The language of Kiribati was imbued with local history and philosophy, especially about the environment that i-Kiribati depended on for their happiness and survival, he said.
The island’s origin story encapsulated that.
As Enoka retold it, the 33 islands of Kiribati, originally called Tungaru, were created by a god, Nareau. Nareau created the three spheres that i-Kiribati were obligated to protect: karawa, tarawa and marawa – the air, land and ocean. Tarawa is also the name of the country’s capital.
“Our people live with these three spheres so they respect the sky, the ocean and the land and everything that is within them. We have been living off those resources and enjoying plentiful rains falling, the plantations and the marine resources.
“But as the world evolves, the environment has been contaminated.”
Kiribati is a country of low-lying atolls and the impacts of climate change have been an everyday reality for locals for decades.

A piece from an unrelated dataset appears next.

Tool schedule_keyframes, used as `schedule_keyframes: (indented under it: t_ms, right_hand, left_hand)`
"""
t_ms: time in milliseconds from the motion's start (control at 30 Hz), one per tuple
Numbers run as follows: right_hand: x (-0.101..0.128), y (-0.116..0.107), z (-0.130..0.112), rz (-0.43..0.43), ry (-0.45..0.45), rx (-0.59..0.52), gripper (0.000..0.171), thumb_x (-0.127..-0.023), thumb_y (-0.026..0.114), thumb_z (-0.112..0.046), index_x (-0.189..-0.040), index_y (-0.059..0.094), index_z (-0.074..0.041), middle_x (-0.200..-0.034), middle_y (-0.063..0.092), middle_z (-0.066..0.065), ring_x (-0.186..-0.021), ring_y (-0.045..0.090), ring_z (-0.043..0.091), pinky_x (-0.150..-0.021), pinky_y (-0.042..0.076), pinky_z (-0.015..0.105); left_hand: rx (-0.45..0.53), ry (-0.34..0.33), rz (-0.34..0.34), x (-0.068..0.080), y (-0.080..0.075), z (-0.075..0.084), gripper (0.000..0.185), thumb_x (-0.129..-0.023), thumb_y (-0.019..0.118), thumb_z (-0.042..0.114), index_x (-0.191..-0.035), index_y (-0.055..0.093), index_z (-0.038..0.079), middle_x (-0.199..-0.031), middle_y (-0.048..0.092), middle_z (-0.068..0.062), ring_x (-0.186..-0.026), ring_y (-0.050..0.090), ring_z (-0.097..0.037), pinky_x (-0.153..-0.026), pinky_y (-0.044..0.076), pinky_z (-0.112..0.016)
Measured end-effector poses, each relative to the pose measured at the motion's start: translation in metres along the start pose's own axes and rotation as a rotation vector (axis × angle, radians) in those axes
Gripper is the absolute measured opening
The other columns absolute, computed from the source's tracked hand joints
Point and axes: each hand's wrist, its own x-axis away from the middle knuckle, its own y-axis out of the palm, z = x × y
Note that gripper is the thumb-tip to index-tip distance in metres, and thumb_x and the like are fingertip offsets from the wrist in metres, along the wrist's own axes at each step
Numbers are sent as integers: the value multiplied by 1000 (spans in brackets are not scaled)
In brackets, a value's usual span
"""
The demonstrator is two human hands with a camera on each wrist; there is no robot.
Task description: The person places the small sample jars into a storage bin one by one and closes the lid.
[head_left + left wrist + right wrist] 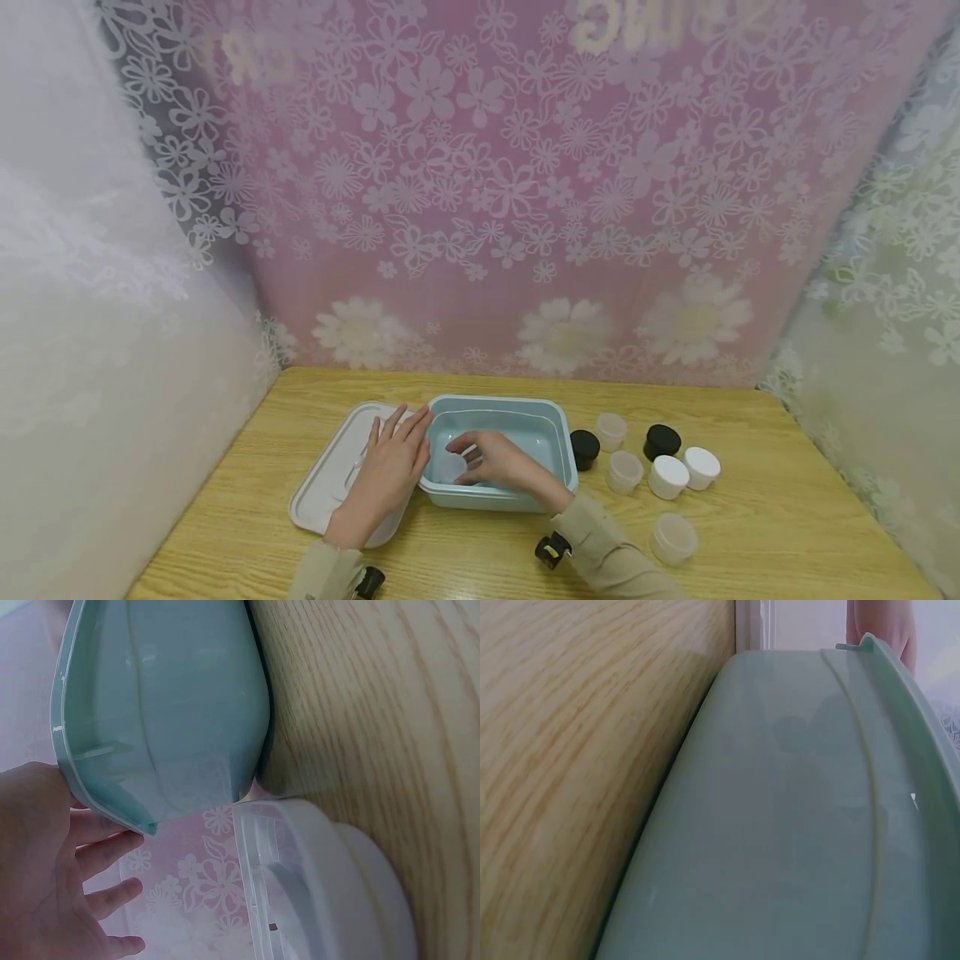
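Observation:
A light blue plastic bin [495,498] stands on the wooden table. My right hand [491,458] reaches down inside it, thumb and fingers curved around a small translucent jar [452,468] near the bin's left end. My left hand [388,467] lies at the bin's left rim, fingers spread and mostly straight, with the index finger and thumb side touching the rim [64,735]. Beneath that hand is a whitish rectangular lid [322,492] on the table. In the right wrist view the bin's wall [780,810] hides the right hand and the jar.
Right of the bin stand several small round jars: black-lidded ones [662,442], white-lidded ones [669,477] and translucent ones [625,472]. One translucent jar [673,538] sits nearer the front, by the right sleeve [607,542]. A pink flowered curtain [480,250] hangs behind the table.

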Motion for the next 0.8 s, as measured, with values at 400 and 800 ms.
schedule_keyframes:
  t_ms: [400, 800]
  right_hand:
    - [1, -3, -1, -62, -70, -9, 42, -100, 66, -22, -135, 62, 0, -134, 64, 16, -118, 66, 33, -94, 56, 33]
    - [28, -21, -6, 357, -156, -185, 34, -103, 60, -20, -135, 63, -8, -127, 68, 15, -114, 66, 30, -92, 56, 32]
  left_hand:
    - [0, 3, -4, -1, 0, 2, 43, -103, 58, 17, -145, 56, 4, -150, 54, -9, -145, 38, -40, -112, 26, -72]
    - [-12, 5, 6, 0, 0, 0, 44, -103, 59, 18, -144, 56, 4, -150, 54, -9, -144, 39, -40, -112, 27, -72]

Enoka said relatives back home were watching their shorelines shrink and enduring a lack of clean freshwater in the face of the warming climate.
“Are we prepared for this global problem? In Kiribati, we are not,” he said.
“We are people of the land and ocean that live on this planet with a right to our sovereignty … but climate change is not our cause and it is not our creation.
“This is the ongoing cry of our sinking islands - we are calling for immediate help to save us from this thing.”
The museum will be illuminated in red, white and blue every evening from July 10-16 in honour of Kiribati Language Week.